Count how many lines in the following data hold the word "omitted". Your answer is the number and nothing else.

[Records from a dataset]
□ □ □ □

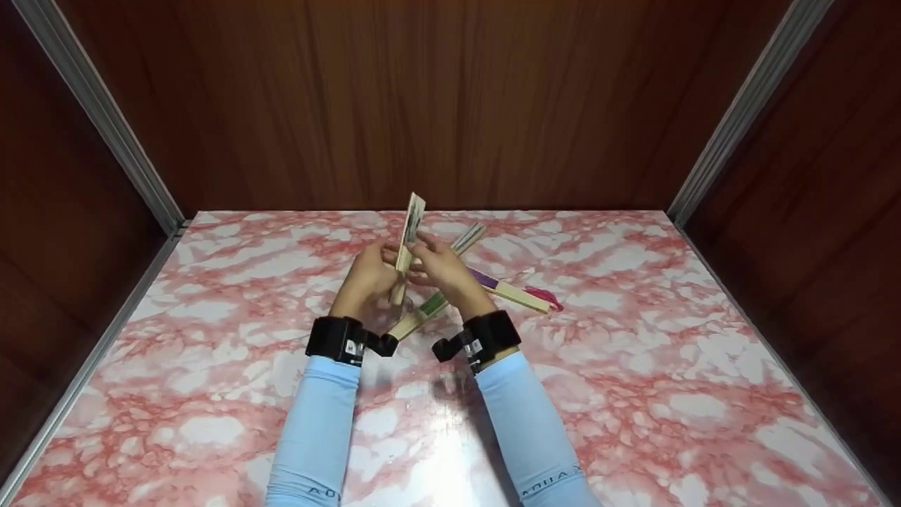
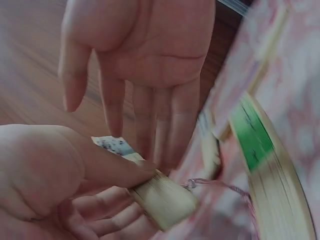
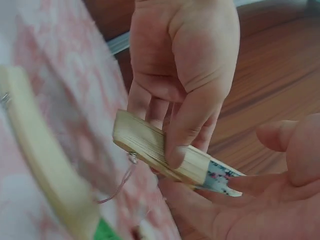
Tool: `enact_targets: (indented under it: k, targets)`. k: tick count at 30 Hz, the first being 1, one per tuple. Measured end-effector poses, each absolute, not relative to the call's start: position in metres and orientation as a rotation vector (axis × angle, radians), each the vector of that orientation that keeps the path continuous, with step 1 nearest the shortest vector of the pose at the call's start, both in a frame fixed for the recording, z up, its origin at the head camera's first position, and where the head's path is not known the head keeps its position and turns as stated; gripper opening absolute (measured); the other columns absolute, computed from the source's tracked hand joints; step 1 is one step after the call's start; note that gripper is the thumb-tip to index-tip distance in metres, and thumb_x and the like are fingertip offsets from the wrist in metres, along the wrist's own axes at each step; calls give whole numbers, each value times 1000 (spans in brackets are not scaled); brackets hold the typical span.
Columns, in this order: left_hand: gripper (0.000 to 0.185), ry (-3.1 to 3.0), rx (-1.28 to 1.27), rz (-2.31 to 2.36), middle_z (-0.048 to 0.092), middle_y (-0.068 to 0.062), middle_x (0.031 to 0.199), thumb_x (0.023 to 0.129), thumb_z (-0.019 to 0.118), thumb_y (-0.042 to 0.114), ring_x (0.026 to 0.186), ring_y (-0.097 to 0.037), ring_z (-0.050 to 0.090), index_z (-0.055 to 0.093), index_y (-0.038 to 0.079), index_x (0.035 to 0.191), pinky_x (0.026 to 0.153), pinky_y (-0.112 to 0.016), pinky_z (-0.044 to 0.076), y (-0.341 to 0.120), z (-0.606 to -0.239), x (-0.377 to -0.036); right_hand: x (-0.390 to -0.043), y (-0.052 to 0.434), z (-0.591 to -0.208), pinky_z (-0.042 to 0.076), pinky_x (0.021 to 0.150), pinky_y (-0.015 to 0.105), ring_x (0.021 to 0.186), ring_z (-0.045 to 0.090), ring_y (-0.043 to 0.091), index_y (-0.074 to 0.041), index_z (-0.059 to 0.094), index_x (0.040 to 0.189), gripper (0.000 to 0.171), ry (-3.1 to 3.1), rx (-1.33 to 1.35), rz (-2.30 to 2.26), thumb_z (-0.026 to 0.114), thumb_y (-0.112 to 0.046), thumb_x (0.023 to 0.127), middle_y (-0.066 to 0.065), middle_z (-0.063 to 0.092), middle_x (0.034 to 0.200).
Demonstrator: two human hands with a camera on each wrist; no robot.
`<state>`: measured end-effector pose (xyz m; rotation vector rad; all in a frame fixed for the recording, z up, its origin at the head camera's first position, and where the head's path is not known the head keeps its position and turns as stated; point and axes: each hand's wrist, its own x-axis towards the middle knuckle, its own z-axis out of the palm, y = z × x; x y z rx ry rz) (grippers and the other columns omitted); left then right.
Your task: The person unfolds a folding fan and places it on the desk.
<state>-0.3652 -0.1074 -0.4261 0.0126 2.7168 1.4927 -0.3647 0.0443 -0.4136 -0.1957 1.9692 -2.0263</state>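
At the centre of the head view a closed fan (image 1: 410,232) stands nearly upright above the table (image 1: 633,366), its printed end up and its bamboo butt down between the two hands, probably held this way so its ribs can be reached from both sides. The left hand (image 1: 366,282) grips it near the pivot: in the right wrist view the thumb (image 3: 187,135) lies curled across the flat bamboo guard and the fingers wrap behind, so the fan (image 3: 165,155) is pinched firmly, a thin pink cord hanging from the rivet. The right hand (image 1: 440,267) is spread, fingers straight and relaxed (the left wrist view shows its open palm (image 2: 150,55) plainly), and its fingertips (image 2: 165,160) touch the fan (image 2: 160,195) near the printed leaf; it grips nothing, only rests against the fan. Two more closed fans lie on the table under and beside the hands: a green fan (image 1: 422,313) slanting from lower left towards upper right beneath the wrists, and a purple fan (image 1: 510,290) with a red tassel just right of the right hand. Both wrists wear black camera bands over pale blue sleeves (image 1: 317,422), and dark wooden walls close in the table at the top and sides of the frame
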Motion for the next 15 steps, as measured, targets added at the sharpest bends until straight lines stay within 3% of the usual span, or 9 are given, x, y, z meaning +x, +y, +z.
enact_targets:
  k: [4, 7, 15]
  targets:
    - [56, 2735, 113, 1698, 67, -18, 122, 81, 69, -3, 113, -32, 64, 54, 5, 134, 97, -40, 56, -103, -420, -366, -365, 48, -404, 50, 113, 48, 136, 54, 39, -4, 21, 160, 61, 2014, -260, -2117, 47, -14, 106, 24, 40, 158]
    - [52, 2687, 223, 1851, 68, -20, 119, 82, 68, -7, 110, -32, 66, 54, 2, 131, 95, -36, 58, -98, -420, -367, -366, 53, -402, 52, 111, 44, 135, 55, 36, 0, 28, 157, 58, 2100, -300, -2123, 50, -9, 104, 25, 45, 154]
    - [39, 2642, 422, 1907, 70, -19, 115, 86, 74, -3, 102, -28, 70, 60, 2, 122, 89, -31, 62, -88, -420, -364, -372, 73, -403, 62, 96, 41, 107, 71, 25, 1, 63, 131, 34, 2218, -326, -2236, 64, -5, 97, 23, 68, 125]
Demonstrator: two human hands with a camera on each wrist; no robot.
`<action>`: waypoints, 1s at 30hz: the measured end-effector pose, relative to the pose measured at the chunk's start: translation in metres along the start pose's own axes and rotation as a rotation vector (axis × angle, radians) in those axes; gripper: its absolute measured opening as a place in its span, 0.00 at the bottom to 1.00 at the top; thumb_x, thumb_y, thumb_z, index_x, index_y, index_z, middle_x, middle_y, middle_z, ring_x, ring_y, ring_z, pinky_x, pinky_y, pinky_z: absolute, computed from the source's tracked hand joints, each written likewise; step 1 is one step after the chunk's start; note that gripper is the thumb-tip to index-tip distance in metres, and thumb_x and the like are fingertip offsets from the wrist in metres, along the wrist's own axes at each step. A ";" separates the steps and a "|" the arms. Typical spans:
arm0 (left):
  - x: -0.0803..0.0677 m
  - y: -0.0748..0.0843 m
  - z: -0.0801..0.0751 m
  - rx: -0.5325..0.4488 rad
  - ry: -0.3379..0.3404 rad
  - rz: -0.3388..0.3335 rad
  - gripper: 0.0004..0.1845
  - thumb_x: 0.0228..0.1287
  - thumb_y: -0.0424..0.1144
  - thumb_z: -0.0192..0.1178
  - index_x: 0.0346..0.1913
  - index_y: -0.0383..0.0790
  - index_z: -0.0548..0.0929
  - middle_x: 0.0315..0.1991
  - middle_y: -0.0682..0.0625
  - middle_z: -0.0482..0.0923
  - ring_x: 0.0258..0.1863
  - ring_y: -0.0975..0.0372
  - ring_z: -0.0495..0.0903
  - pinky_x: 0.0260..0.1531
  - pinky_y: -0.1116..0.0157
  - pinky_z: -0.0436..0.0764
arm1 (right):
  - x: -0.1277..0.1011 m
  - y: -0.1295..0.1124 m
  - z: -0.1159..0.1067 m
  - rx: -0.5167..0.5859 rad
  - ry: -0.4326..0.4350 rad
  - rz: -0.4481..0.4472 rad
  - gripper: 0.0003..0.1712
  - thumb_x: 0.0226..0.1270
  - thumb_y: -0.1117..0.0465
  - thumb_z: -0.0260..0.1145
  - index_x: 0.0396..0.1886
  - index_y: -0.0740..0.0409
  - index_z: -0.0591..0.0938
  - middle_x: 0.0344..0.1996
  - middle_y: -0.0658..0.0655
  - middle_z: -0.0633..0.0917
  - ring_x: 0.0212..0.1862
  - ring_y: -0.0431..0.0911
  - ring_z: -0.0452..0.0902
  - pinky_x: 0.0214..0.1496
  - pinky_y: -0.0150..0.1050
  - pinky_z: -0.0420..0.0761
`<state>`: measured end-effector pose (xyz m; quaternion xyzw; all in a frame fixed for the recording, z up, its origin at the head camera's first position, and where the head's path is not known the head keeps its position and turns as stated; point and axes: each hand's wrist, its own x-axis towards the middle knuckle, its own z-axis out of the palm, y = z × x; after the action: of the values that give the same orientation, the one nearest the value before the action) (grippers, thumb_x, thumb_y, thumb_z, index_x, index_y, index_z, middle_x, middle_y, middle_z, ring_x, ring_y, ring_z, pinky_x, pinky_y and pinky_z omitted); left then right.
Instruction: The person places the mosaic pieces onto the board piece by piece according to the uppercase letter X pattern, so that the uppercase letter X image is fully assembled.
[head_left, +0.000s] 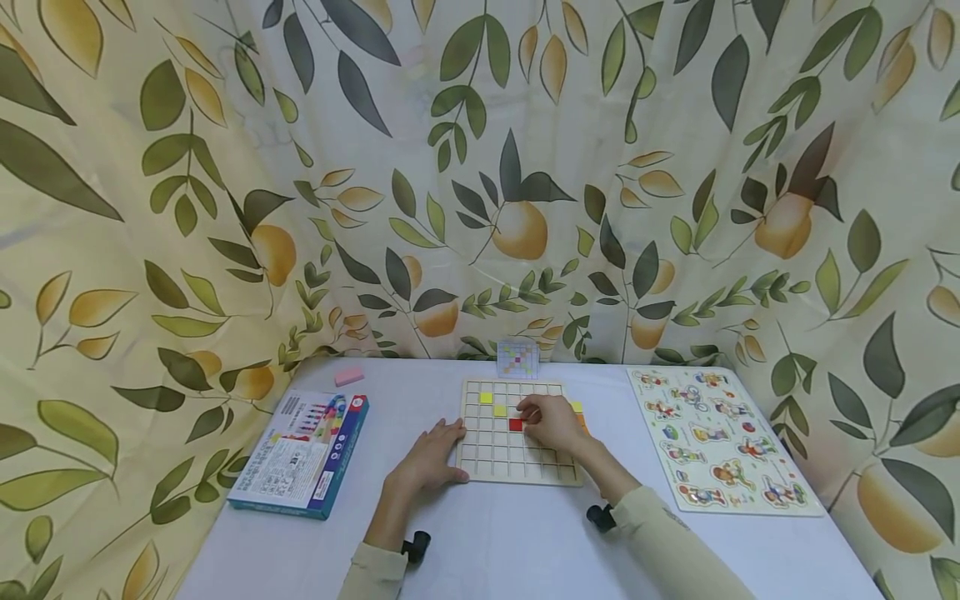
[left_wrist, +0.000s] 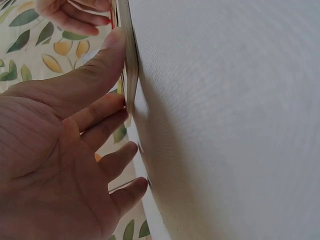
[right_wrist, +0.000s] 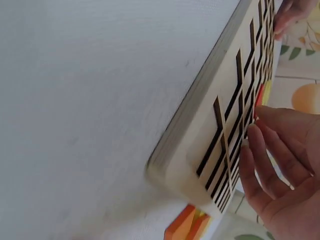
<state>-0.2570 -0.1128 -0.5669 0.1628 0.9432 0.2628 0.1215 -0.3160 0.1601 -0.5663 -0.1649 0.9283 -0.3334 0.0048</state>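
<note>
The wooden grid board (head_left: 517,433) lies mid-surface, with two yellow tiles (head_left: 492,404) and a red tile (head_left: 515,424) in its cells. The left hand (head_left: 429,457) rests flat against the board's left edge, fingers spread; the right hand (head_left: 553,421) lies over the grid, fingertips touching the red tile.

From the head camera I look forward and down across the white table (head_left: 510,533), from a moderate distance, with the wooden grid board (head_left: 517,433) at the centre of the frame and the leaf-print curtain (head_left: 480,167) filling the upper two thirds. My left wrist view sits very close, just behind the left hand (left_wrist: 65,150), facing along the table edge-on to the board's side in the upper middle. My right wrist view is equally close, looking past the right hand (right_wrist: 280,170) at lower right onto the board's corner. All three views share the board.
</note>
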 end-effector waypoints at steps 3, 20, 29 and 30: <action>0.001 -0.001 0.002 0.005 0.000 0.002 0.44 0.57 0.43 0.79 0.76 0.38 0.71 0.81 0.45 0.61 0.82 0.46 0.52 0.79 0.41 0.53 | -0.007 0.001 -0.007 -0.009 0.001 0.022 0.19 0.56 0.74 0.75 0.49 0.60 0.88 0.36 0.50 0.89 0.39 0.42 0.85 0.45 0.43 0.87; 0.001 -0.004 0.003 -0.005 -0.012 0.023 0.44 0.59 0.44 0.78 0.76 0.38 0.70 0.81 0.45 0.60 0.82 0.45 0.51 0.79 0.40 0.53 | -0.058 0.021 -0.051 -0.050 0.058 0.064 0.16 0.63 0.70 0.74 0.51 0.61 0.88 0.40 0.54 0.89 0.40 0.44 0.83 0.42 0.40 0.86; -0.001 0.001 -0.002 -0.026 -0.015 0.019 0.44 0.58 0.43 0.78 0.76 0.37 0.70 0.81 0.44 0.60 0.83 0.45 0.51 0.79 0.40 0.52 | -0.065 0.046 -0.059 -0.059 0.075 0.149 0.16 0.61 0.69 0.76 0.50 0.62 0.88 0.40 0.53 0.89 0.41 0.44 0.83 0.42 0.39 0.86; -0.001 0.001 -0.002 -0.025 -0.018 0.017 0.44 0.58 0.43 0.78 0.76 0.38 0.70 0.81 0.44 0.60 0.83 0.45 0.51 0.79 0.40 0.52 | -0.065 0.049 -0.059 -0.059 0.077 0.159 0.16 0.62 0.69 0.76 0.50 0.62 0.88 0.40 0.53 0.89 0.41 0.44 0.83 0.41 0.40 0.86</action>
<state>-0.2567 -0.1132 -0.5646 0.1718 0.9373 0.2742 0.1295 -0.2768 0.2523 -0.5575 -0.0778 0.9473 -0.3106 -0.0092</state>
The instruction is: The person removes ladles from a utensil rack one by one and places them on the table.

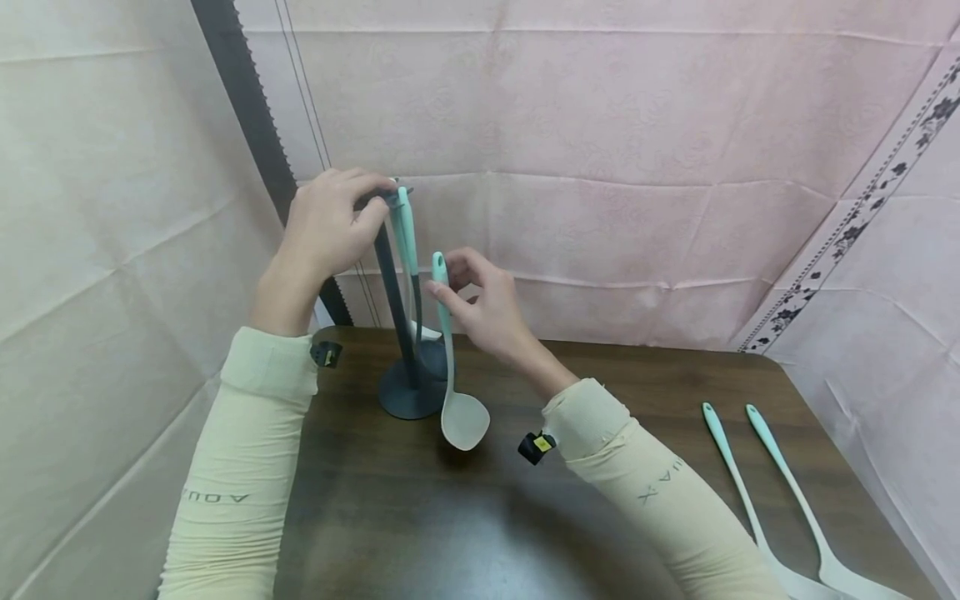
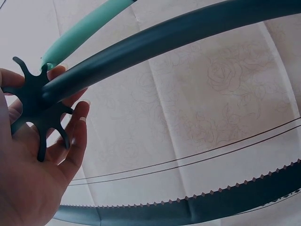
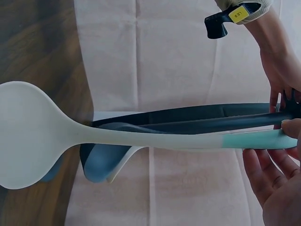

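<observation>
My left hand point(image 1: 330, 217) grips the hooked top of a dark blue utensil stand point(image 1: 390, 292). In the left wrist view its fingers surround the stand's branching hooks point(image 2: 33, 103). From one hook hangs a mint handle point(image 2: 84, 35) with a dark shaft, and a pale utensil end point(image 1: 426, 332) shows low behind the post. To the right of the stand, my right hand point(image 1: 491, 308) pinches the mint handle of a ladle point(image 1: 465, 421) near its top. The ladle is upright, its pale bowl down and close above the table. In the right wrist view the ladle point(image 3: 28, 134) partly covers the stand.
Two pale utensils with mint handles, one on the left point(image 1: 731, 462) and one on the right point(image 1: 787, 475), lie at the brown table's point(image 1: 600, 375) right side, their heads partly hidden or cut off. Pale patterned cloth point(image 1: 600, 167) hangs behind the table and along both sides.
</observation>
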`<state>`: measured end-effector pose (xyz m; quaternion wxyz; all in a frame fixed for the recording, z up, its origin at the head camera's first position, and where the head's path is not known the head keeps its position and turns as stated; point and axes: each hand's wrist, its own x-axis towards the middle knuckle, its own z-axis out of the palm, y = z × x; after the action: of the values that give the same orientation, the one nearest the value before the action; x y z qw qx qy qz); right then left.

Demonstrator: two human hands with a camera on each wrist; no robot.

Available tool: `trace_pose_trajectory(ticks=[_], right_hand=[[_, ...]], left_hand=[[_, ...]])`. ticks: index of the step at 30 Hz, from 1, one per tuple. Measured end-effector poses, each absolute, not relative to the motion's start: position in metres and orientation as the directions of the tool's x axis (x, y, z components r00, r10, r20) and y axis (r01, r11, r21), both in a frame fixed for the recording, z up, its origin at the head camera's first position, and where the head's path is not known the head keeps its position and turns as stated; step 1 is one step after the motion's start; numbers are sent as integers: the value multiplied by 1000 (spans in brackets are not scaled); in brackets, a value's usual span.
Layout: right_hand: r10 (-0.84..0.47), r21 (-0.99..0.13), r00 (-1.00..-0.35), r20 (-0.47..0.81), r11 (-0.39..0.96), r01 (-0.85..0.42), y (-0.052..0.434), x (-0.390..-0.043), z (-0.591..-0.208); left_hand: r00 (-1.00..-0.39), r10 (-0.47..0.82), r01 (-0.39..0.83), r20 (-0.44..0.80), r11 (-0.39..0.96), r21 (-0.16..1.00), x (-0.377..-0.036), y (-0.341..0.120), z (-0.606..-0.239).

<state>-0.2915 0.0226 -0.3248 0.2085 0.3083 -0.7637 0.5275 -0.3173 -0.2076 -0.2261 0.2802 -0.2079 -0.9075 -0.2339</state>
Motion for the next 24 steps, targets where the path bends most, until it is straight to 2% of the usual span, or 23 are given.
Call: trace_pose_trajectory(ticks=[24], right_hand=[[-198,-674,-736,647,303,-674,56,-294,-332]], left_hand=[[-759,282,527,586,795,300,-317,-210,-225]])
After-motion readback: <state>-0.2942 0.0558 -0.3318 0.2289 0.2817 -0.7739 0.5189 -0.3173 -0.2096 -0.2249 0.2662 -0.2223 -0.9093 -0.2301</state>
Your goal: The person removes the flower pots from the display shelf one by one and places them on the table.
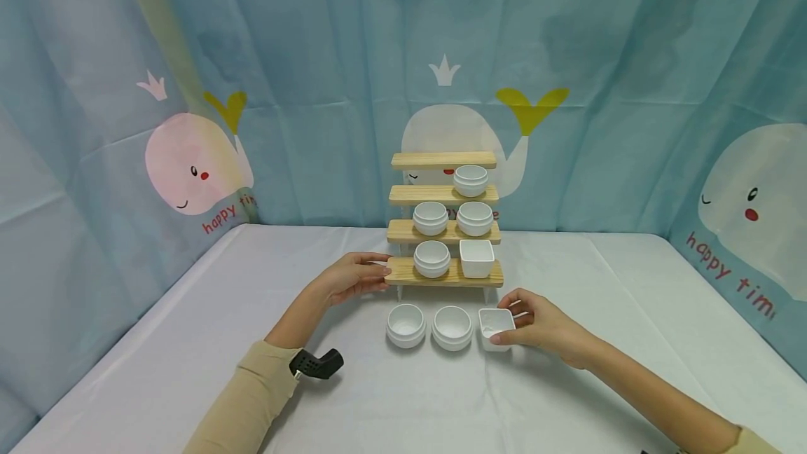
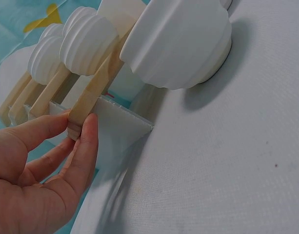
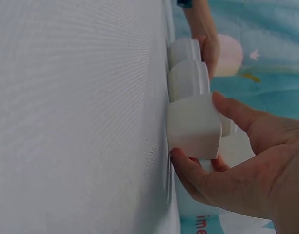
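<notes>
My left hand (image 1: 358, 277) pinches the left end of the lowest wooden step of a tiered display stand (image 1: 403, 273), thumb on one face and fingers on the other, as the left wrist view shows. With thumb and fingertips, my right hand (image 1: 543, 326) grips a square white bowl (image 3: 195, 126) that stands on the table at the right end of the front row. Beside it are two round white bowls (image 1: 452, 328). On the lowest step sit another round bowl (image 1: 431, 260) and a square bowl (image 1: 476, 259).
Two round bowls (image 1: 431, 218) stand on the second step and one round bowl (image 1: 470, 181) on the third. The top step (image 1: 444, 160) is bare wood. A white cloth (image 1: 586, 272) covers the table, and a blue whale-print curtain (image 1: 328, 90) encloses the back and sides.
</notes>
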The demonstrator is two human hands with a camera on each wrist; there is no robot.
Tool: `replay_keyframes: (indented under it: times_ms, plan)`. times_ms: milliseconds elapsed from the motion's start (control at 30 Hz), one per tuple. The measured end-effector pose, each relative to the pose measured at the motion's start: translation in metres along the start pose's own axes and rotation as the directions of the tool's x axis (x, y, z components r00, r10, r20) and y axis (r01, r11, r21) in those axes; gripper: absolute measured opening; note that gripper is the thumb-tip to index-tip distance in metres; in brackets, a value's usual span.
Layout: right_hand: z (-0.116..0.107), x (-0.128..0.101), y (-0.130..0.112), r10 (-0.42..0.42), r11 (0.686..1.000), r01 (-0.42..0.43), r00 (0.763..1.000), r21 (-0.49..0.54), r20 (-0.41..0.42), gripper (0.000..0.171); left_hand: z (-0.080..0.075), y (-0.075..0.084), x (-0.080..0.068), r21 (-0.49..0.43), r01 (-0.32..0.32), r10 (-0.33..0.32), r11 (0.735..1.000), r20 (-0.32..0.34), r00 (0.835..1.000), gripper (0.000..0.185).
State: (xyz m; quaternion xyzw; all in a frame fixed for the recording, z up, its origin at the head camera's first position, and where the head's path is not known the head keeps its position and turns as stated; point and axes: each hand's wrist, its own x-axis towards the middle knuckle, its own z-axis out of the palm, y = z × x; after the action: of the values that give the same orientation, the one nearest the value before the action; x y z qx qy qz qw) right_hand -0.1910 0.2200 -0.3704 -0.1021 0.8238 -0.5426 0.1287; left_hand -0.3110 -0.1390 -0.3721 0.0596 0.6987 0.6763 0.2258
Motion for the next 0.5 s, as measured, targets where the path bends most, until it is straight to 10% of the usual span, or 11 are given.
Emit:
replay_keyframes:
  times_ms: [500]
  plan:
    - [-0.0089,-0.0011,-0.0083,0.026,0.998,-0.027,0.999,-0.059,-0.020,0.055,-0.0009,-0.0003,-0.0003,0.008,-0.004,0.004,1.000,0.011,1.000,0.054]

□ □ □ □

> **SOLUTION**
2